The record links to 1 condition, with Epithelial Ovarian Cancer appearing as the primary indexed condition, and to 2 interventions — of which Intermittent Fasting is the first listed. Interventions can include drugs, devices, procedures, behavioral programs, or observational arms, and each is tracked as a separate registry field so that downstream queries can filter accurately. When a trial lists multiple interventions, it usually reflects a multi-arm design or a comparison protocol rather than a single treatment being tested in isolation. The brief summary published in the registry is the clearest source of protocol intent and should be read before drawing conclusions from any sidebar tags.
Geographic footprint matters for practical reasons: NCT06386887 reports 1 study location spanning 1 distinct geographic area — top geographies include Ohio. A larger site network tends to correlate with broader recruitment capacity, but it does not imply anything about study quality, and site-level enrollment status can diverge from the overall registry status shown above. Every data point on this page comes from the public ClinicalTrials.gov dataset and is reproduced here for reference only; it is not a medical recommendation, an endorsement of the sponsor, or an invitation to enroll. Verify current status, eligibility criteria, and contact details directly at ClinicalTrials.gov, and discuss any participation decision with your own healthcare provider.
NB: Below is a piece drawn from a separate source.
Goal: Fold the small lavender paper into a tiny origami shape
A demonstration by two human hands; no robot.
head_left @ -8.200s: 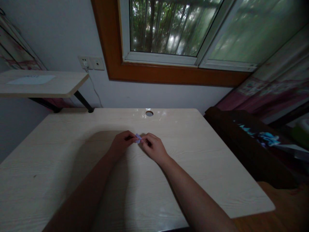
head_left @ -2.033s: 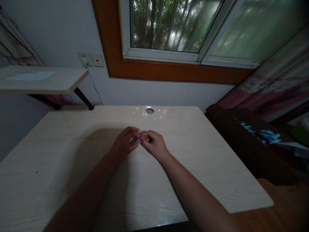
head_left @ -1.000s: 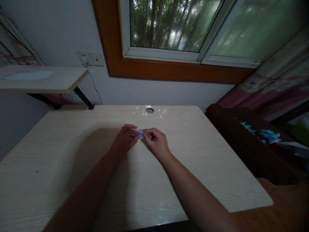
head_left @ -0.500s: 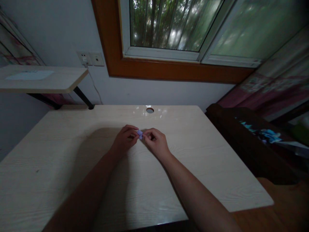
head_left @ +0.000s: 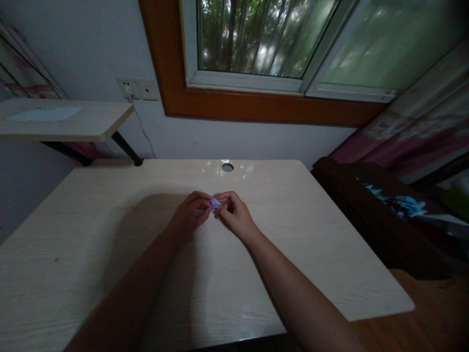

Frequently Asked Questions
What is clinical trial NCT06386887 about?
NCT06386887 is a clinical study titled "Fasting During Neoadjuvant Chemotherapy in Patient With Epithelial Ovarian Cancer". The goal of this clinical trial is to see if timed fasting (periods of time that you don't eat) in participants who are receiving chemotherapy prior to surgery is achievable, safe and can improve quality of life, symptoms and outcomes (results) compared to participants who receive standard dietary r...
What is the current status of trial NCT06386887?
This trial is currently recruiting. It is a NA study. The enrollment target is 20 participants. The study started on 2024-07-11. Estimated completion is 2026-06-01.
What conditions does trial NCT06386887 study?
This clinical trial studies the following conditions: Epithelial Ovarian Cancer. These conditions were identified from the trial registry and reflect the primary focus areas of the research.
What interventions are being tested in trial NCT06386887?
The interventions under investigation include: Intermittent Fasting (BEHAVIORAL), Neoadjuvant chemotherapy (DRUG). Each intervention is being evaluated for safety and efficacy as part of this clinical study.
Who is sponsoring clinical trial NCT06386887?
This trial is sponsored by Case Comprehensive Cancer Center, which has 276 total clinical trials registered on ClinicalTrials.gov. The sponsor is responsible for the study's design, funding, and regulatory compliance.
Where is trial NCT06386887 being conducted?
This trial has 1 study location across Ohio. Contact the study sites directly through ClinicalTrials.gov for enrollment availability.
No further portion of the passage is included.